He is different than any other human she has ever observed, his attention more satisfying than any artists’. She compares Javert to others that walk by her banks and none of them interest her like he does. The people of Paris change even from one day to the next, their loyalties and their ideals bending easily to time and pressure. None of them are stone, none of them as unyielding or as steadfast. He is man, yes, but he does not act like one.

“I must not be distracted,” he mutters.

Her water glitters and shines in an attempt at lightening his spirits. He breathes. There is weariness in his form.

“Will he evade me again? Will I ever be able to catch him? He is a strong man, far stronger than any other man I have known.” Javert’s hands curl into fists of rock. “Am I not enough?”

 _You are_ , she says, flashing the fading sunlight upon him. Javert has told her his secrets, confided in her silence of the shame of his origins and the secret thoughts he has of his superiors when he finds them weak or their ways inefficient, but never has he stumbled like this. This failure has chipped away at him, striking tiny sand grains off his stubborn will.

Javert is silent. She spirals her currents into pleasing swirls and alters her surface to reflect the rosy sunset in the most artistic manner in an effort to raise his spirits. Javert will succeed. How can he not? Surely this Valjean, although she has never seen him, is not as hard or as durable as Javert. Javert is granite, quartz even; this Valjean may as well be soft as soapstone.
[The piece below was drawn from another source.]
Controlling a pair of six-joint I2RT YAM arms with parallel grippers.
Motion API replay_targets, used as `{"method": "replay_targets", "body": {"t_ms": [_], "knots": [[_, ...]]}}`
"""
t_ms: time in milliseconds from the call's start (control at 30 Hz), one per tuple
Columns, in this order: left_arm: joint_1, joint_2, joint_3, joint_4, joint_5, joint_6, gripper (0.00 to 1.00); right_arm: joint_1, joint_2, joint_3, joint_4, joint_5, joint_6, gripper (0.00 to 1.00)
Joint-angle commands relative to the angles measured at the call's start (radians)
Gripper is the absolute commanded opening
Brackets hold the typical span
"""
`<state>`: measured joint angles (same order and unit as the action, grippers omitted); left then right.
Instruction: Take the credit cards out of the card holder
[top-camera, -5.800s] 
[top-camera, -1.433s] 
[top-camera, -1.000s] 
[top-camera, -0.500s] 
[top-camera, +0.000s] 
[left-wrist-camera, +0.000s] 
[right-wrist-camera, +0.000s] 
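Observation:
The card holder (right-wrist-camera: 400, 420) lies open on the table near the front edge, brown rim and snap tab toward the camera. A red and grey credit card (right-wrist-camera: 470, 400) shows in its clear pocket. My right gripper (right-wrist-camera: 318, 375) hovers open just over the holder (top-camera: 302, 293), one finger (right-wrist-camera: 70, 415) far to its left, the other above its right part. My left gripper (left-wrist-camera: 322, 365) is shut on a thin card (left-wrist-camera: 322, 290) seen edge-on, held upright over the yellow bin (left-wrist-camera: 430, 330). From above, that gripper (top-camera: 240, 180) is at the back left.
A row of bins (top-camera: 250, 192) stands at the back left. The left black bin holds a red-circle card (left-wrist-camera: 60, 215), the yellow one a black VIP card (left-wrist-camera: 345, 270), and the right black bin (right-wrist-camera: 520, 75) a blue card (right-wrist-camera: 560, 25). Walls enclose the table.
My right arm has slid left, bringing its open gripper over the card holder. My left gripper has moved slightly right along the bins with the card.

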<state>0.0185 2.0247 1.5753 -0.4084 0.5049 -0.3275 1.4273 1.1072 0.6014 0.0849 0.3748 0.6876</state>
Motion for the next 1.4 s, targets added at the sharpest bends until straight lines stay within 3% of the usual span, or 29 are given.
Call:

Who is this terrible man who has drawn Javert’s focus? He is a distraction, a piece of debris choking the stream of Javert’s usual organized thought. Tonight, Javert does not look at her so much as he glares at his reflection on her surface. When he leaves, he walks away angry and tense, fists of stone shoved deep in the pockets of his coat. Water swirls in waves in her irritation. She will listen for news of this Valjean, this criminal who has drawn Javert’s focus from her like no other has. He must be truly terrible if he has escaped Javert, who is as dedicated to his work as she is dedicated to her banks.
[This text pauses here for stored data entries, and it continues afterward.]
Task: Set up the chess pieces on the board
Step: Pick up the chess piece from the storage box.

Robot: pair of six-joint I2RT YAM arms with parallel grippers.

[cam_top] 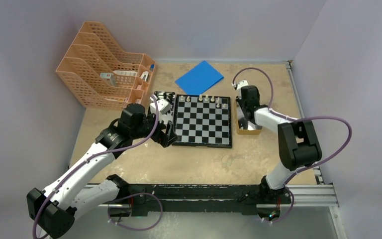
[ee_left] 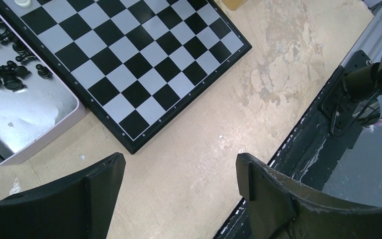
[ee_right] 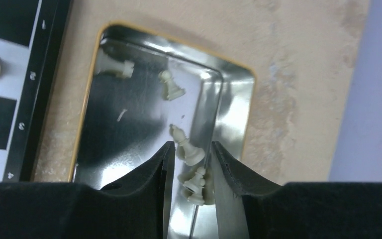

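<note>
Little can be read. In the right wrist view, the black frame of the board (ee_right: 35,99) carries small white marks down the left of the frame; the one at the lower left looks like a 4, the rest are too blurred. In the left wrist view, like marks run along the board's (ee_left: 129,64) edge, too small to read. At the upper left of the top view, packets (cam_top: 122,74) in the orange file rack (cam_top: 87,64) bear illegible print.

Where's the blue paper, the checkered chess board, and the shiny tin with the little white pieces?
flat blue square sheet (cam_top: 199,77), top view, its middle.
black-and-white checked chessboard (cam_top: 202,123), top view, bare centre squares.
shiny metal tin (ee_right: 122,149), right wrist view, bare floor.
</note>
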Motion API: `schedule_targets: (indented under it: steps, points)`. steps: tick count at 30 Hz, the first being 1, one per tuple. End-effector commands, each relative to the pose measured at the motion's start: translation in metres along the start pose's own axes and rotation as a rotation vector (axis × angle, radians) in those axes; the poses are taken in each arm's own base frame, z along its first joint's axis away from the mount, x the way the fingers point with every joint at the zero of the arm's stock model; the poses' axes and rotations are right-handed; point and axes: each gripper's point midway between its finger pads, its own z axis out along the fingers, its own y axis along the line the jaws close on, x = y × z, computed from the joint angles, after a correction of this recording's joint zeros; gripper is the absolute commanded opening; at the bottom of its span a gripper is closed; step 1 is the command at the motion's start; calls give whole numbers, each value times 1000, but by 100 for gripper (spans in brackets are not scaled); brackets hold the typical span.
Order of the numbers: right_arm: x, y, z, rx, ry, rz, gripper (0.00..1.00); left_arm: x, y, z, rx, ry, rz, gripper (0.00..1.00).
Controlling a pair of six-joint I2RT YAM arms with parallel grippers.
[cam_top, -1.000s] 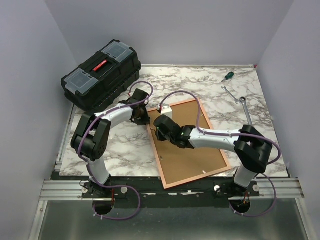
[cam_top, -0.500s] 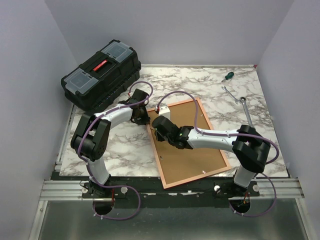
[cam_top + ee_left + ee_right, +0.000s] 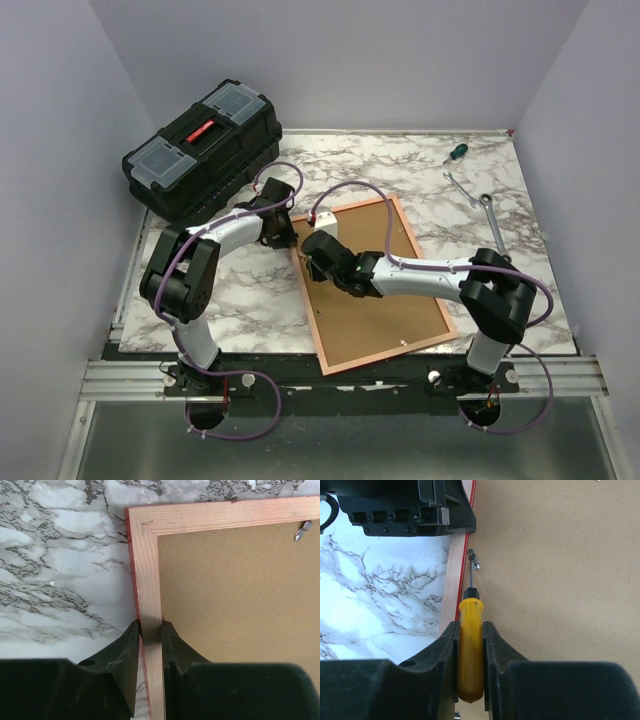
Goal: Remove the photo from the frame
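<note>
firmly closed, left gripper (image 3: 150,626) held the frame (image 3: 149,570) rail near its corner. right gripper (image 3: 470,626) clamped a yellow screwdriver (image 3: 470,655), tip at a metal tab (image 3: 473,560).

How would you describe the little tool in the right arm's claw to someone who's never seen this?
On the marble table a frame lies face down, brown backing up. By its left rail the right gripper clamps a small screwdriver, tip at a metal tab. Its handle is yellow; the loose screwdriver at the far edge is green-handled.
</note>
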Motion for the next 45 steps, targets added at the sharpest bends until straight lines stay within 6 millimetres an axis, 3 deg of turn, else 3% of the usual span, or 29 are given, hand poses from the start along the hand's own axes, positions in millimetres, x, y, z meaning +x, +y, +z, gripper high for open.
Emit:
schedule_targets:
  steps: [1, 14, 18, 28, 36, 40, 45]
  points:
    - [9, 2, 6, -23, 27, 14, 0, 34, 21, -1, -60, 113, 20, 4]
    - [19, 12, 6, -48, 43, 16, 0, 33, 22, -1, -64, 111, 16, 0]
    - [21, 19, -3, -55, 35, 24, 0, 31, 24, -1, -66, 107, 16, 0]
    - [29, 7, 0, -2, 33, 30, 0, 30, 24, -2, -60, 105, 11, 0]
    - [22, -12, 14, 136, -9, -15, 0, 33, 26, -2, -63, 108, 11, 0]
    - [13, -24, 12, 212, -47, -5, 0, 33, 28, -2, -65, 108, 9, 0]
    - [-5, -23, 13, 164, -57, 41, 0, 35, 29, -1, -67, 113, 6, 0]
Javert continues to walk alongside her and tell her of his day, but more and more he speaks of this convict Valjean and glares at the cobblestones instead of looking to her for comfort. She tries to capture his attention with interesting ripples and joyful waves, but he is not deterred from his musings. His arms cross his chest, his hat nearly covering his eyes, his chin all but disappeared behind the collar of his coat, and a harsh scowl on his face. It irritates her. How dare this criminal be worthier of his attention than her? He is nothing, he is simply an ordinary human of little consequence. Someday he will die and Javert will no longer be bothered with him; can Javert not see that?

Javert too is human. She often forgets that he is not as eternal as she, that he is of flesh and not of stone. He would understand if he were stone.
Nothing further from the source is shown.